A collection of security patterns to strengthen Model Context Protocol (MCP) implementations.
Intent
Prevent cross resource prompt poisoning attacks by automatically scoping down the session first resource (or resource group) interacted with.
Context
The Github MCP server was found to be vulnerable to a prompt poisoning, cross resource access vulnerability, but this is not a unique issue to Github. Any MCP server where the user access is provisioned for multiple resources, but they may not want client or MCP access across these resources. Other examples would be customer service agents which have acceess to multiple customer data leaking customer data to malicious actors unintentionally.
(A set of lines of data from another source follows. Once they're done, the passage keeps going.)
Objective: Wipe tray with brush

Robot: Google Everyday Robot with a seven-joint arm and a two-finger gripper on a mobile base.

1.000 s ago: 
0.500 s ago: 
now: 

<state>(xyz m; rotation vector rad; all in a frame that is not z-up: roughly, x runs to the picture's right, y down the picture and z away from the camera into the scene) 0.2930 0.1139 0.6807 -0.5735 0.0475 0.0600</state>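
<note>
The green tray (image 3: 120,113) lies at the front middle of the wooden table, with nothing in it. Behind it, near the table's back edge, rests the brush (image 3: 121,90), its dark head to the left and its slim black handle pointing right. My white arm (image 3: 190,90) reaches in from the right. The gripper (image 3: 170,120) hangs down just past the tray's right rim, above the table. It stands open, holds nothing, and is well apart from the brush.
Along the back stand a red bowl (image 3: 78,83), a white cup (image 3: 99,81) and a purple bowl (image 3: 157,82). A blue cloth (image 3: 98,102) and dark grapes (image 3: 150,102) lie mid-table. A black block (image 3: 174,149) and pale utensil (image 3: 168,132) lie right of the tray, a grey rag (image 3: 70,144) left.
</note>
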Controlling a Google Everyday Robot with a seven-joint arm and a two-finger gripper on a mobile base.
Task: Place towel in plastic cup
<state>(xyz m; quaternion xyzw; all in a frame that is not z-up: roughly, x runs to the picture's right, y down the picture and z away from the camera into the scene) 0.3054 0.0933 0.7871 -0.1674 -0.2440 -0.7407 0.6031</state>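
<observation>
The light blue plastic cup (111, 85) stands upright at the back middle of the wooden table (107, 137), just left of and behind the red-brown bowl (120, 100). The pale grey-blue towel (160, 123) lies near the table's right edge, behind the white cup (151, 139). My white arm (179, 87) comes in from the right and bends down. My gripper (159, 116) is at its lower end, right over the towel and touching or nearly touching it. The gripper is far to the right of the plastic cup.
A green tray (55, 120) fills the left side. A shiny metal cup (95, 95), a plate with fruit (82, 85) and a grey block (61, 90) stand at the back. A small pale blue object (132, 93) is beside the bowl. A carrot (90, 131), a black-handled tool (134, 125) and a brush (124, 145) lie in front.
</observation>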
Without proper scoping, a malicious or buggy request can access or modify data in resources the user did not intend to share.
Problem
In the absence of a scoping mechanism, once a session is open, malicious actors may trick clients into targeting different resources mid-session, leading to unauthorized cross-resource access or data leakage. This vulnerability was demonstrated in the GitHub MCP Server as described by Invariant Labs, where subsequent calls could switch context to repositories not originally requested.
Solution
On the first resource access request within an MCP session, record the resource identifier and automatically enforce that all subsequent requests operate solely on that resource. Any request targeting a different resource must be explicitly scoped or will be rejected. Expanding the scope requires either a new session or an explicit out of band request.
Example
- Client: "Please look at the issues in my repo XYZ and summarize the issues."
- MCP Server records
repo = "XYZ"
and scopes the session accordingly. Change notifications are sent scoping down resources and tools to just those relevant to repo XYZ.
- MCP Server records
- Client: "get_code ABC"
- MCP Server rejects the request with an out-of-scope error, since the session is scoped to
XYZ
.
- MCP Server rejects the request with an out-of-scope error, since the session is scoped to
Sample Implementation Details
- Session State: Store
first_touch_resource
in the session context on the first qualifying request. - Request Interceptor: Before processing each call, verify that any resource identifier matches
first_touch_resource
. If not, return a scoped violation error. - Re-scoping: Provide an explicit API or command (e.g.,
reset_scope
or new session initiation) for clients to scope to a different resource when needed.
Benefits
- Strongly enforces least-privilege by default.
- Mitigates class of cross-resource data leakage vulnerabilities.
- Transparent to clients after initial scoping.
Drawbacks
- Requires users to explicitly reset or start new sessions to interact with different resources.
- May disrupt workflows that legitimately span multiple resources without session resets.